[Exercise objective]:
Lines of the data that contain the word "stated" are the ones to copy.

[Exercise data]:

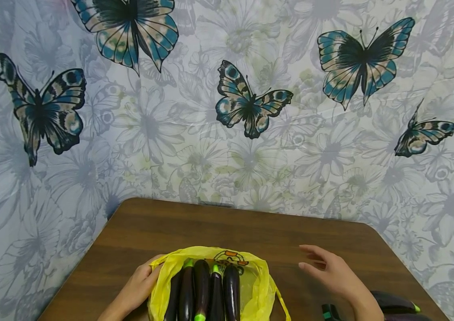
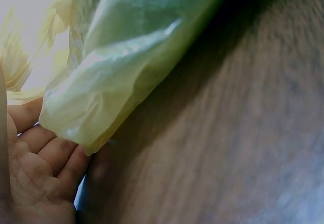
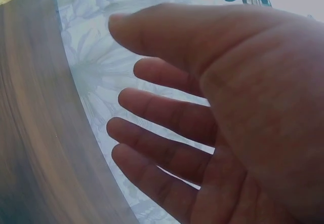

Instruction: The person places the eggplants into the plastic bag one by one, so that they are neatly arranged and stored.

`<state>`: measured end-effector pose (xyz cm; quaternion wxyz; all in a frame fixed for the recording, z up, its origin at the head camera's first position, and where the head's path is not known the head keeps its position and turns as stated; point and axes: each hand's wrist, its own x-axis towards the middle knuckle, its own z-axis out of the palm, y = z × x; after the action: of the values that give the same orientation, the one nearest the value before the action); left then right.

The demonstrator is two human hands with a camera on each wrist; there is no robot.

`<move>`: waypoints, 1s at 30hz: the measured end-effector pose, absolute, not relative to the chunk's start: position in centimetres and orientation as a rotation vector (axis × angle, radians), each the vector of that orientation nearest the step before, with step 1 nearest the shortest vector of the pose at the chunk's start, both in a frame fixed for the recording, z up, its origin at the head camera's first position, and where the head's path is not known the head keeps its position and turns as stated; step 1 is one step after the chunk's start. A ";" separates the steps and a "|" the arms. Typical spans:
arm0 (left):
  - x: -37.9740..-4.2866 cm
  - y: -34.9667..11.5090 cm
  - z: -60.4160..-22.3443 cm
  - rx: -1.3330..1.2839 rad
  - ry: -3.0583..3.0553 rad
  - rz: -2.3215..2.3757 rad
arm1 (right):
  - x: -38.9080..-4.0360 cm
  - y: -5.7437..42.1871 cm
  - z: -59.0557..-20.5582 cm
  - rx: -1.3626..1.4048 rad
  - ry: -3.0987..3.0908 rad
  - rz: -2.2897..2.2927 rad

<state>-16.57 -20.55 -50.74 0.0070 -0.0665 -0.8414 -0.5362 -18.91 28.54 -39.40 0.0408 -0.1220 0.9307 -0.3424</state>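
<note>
A yellow plastic bag (image 1: 257,285) stands with its mouth spread on the table, and several dark purple eggplants (image 1: 202,285) lie side by side inside it. My left hand (image 1: 140,283) grips the bag's left rim; from the left wrist, the fingers (image 2: 55,155) reach behind a fold of the plastic (image 2: 121,82). To the right of the bag, my right hand (image 1: 333,272) is held apart from it with nothing in its grasp. The right wrist view shows its fingers (image 3: 167,112) spread and loosely bent, thumb raised.
More eggplants (image 1: 395,303) lie at the table's right side, partly hidden by the right forearm. A small black item with a green band (image 1: 330,312) is beside that forearm. The brown wooden table (image 1: 211,223) ends at a wall (image 1: 187,156) covered with butterflies and flowers.
</note>
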 end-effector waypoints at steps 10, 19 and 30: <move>-16.7 -20.6 -50.8 -0.215 -2.615 -1.705 | -19.0 30.1 -39.4 -0.286 2.876 -1.012; -16.7 -20.6 -50.9 -0.218 -2.615 -1.720 | -19.0 32.1 -39.5 -0.184 2.903 -0.922; -16.7 -20.6 -50.8 -0.210 -2.637 -1.701 | -19.5 33.6 -40.0 0.012 3.053 -0.832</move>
<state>-16.74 -20.60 -50.84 -0.0019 -0.0669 -0.8385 -0.5408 -19.49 33.58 -40.00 -0.0113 0.0037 0.9647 -0.2630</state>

[Exercise output]:
`<state>`: measured end-effector pose (xyz cm; quaternion wxyz; all in a frame fixed for the recording, z up, its origin at the head camera's first position, and where the head's path is not known the head keeps its position and turns as stated; point and axes: each hand's wrist, its own x-axis towards the middle knuckle, its own z-axis out of the palm, y = z × x; after the action: of the values that give the same orientation, the one nearest the value before the action); left then right.
`<move>`: waypoints, 1s at 30hz: the measured end-effector pose, absolute, not relative to the chunk's start: position in centimetres and orientation as a rotation vector (axis × angle, radians), each the vector of that orientation nearest the step before, with step 1 nearest the shortest vector of the pose at the chunk's start, both in a frame fixed for the recording, z up, its origin at the head camera's first position, and where the head's path is not known the head keeps its position and turns as stated; step 1 is one step after the chunk's start. A ";" separates the steps and a "|" the arms. Typical spans:

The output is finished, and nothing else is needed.